Changement de culture
L’appréhension de ce phénomène au sein de la société française en général, et dans le monde du travail en particulier, est paradoxale.
Si l’ensemble des acteurs semble bien avoir conscience de leur existence et de leur acuité, les discriminations persistent, manifestant finalement une forme de tolérance et d’acceptation.
Les entreprises ont tendance à appréhender le handicap en termes de limitations et à ne pas explorer les potentiels de la personne.

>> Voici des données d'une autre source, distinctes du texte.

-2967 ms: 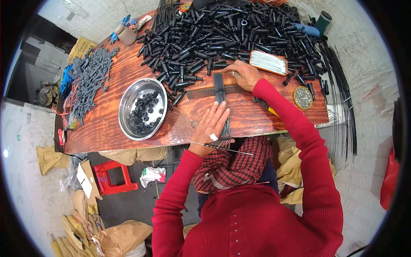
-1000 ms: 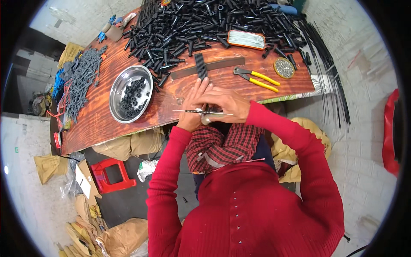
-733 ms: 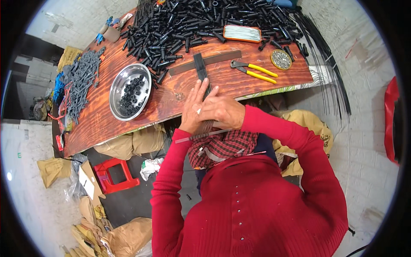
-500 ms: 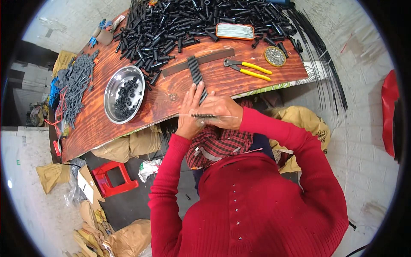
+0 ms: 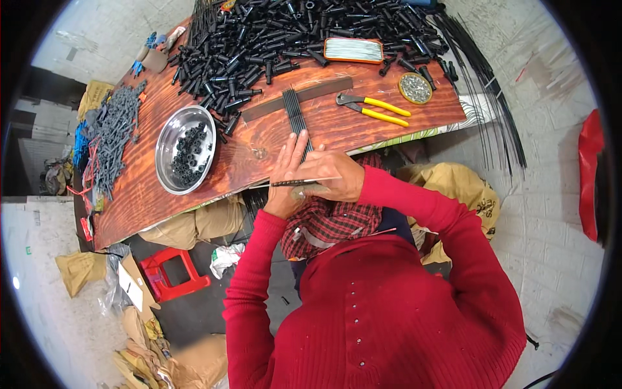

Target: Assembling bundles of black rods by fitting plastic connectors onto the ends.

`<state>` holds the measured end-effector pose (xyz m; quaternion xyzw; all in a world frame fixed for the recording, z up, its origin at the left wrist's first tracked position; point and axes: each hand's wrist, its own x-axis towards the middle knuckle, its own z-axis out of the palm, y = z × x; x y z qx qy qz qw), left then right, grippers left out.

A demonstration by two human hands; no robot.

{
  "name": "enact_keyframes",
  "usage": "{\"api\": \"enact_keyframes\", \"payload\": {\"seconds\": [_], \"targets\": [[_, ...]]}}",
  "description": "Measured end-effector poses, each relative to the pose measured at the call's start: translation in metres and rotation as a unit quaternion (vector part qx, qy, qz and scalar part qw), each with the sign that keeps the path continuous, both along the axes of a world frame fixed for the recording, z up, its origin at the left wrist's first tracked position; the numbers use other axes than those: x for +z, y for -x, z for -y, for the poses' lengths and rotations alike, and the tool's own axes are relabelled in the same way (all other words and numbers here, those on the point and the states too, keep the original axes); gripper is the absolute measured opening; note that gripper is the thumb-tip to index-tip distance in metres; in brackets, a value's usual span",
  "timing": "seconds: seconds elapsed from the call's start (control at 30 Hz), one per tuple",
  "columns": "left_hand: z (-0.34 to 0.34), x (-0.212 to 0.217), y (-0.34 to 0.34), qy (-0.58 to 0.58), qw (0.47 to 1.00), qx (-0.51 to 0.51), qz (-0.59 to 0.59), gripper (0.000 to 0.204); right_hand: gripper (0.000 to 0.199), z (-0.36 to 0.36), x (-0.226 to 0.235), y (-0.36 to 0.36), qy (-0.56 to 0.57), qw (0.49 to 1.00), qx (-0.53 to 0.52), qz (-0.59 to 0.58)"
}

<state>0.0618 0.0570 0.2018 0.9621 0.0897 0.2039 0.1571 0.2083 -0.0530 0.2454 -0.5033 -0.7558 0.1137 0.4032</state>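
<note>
Tabletop (image 5: pixel 129 207) of red-brown grain spreads ahead of the person, a heap of black fittings (image 5: pixel 272 39) covering its far side at twelve o'clock from the hands. A steel bowl (image 5: pixel 166 146) of small black pieces sits at nine, yellow-handled pliers (image 5: pixel 382 104) between one and two. Just short of twelve a flat bar (image 5: pixel 330 88) lies crosswise; over it runs the bundle of thin black strips (image 5: pixel 296 113), near end hidden at the hands. The strips look light, springy and slippery against one another; a flat palm across them all should hold better than a pinch. The left hand (image 5: pixel 284 172) lies flat, fingers straight, over the bundle; the right hand (image 5: pixel 343 175) curls beside it, any pinch hidden. Smallest, a slim dark rod (image 5: pixel 291 183) crosses above the left hand.
</note>
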Motion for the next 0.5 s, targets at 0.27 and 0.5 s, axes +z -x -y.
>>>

Un constat accablant aux raisons multiples. La première réside dans notre organisation du travail fondée sur la performance et un modèle normalisé des compétences issu d’une culture validiste, les entreprises ayant tendance à appréhender le handicap en termes de limitations et à ne pas explorer les potentiels de la personne. Autre raison : l’absence de culture globale de l’accessibilité universelle dans les entreprises et la fonction publique, d’où leurs difficultés à appréhender leurs obligations d’aménagement raisonnable et de formation à la lutte contre les discriminations. Enfin, les recours juridiques des personnes victimes de discriminations, souvent difficiles à entreprendre, sont encore trop peu nombreux pour faire progresser la prise de conscience, malgré l’arsenal juridique conséquent.
Aussi, nos associations demandent que la lutte contre les discriminations dans l’emploi devienne une priorité nationale et appellent à la construction d’une politique globale de lutte contre les discriminations, dotée de moyens humains et financiers renforcés et impliquant toutes les parties prenantes. Nous sommes prêts à y contribuer activement.
Etre en situation de handicap ou avoir une maladie chronique multiplie par 3 le risque d’être victime de discrimination au travail par rapport à un individu blanc, hétérosexuel et en bonne santé.
Il y a trois mois, les Jeux paralympiques prenaient fin, soufflant un vent de changement sur le regard porté sur les personnes en situation de handicap par la société et sur la place qui leur est réservée. C’est à un véritable changement de culture au sein des entreprises et de la fonction publique qu’il faut parvenir aujourd’hui. Les références validistes doivent céder le pas devant l’approche inclusive, fondée avant tout sur l’égalité de traitement, l’accessibilité universelle et le respect des droits
fondamentaux garantis par la Convention internationale des droits des personnes handicapées et dont la Commission nationale consultative des droits de l’homme assure le suivi de la pleine effectivité.
C’est cela, une réelle culture de la non-discrimination.
Signataires :
Pascale Ribes, présidente d’APF France handicap.
Nadine Herrero, présidente de la Fnath.
Nathalie Tehio, présidente de la LDH (Ligue des droits de l’Homme).